One of those he shared the prize with was William Sharpe, who extended Markowitz's work. Sharpe credits Markowitz for taking a personal role in helping shape the doctoral dissertation that led to the capital asset pricing model, or CAPM. In Sharpe's words: "The CAPM is built using an approach familiar to every micro economist. First, one assumes some sort of maximizing behavior on the part of participants in a market; then one investigates the equilibrium conditions under which such markets will clear."⁴ Later work from Sharpe gave us the information ratio, a version of which became known as the Sharpe ratio—the first major attempt to create a measure for comparison of portfolios on a risk-adjusted basis.

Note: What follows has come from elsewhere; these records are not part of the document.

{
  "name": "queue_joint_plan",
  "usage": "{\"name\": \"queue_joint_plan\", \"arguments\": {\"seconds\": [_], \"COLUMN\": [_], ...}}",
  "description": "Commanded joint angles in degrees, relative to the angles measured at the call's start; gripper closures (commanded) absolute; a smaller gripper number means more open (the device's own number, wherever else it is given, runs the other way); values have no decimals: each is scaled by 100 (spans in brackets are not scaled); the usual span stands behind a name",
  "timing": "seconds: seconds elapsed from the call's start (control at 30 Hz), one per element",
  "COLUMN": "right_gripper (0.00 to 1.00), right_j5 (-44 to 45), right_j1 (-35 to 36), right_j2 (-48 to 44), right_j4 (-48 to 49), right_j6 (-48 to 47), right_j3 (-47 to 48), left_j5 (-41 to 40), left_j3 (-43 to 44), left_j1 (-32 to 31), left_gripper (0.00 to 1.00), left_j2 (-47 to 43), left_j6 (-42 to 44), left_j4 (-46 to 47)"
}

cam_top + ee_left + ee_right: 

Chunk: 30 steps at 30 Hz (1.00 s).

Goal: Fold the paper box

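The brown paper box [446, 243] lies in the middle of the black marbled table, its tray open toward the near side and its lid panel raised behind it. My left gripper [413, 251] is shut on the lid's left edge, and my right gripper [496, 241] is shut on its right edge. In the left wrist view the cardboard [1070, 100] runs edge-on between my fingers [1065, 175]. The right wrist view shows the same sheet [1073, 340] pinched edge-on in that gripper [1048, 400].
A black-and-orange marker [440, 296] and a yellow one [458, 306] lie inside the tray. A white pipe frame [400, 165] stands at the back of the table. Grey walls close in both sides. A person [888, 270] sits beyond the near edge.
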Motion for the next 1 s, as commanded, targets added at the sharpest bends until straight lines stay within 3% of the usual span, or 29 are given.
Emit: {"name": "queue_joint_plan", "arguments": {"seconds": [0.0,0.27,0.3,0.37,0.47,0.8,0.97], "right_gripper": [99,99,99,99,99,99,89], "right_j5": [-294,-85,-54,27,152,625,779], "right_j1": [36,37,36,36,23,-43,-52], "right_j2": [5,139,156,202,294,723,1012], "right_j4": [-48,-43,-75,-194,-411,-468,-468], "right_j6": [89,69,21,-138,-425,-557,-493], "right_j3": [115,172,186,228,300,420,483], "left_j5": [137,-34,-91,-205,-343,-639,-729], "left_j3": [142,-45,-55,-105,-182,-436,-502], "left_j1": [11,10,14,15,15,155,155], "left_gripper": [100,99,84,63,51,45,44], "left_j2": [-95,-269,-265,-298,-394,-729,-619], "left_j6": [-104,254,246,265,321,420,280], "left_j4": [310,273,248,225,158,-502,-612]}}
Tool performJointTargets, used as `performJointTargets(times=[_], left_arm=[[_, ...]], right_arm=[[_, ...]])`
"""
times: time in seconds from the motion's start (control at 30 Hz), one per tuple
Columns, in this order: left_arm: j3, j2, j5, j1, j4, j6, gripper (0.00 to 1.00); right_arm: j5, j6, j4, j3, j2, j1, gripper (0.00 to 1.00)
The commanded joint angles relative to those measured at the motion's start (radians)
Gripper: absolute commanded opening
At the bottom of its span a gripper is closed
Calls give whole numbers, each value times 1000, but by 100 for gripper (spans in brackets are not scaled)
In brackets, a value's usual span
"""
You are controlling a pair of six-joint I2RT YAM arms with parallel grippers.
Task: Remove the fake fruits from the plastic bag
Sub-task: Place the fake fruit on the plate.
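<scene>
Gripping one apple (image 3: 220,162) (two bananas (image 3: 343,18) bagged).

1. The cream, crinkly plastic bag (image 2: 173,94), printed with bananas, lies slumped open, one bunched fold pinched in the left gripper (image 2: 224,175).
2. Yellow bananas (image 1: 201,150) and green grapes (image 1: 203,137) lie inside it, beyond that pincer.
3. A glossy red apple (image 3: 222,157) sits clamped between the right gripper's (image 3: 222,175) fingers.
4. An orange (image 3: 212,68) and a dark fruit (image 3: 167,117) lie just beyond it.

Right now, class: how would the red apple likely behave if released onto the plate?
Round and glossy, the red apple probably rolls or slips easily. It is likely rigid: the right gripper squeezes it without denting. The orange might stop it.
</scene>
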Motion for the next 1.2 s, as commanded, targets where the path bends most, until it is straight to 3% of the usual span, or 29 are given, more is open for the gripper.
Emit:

But MPT and CAPM were not originally created for the purpose to which our industry has adapted them—asset allocation. The theoretical foundation created by Markowitz and Sharpe was an equilibrium model that attempts to solve the investment problem for all investors simultaneously.⁵ To answer the question of how to build better portfolios—how to optimize—MPT is no longer the best (or only) tool for the job.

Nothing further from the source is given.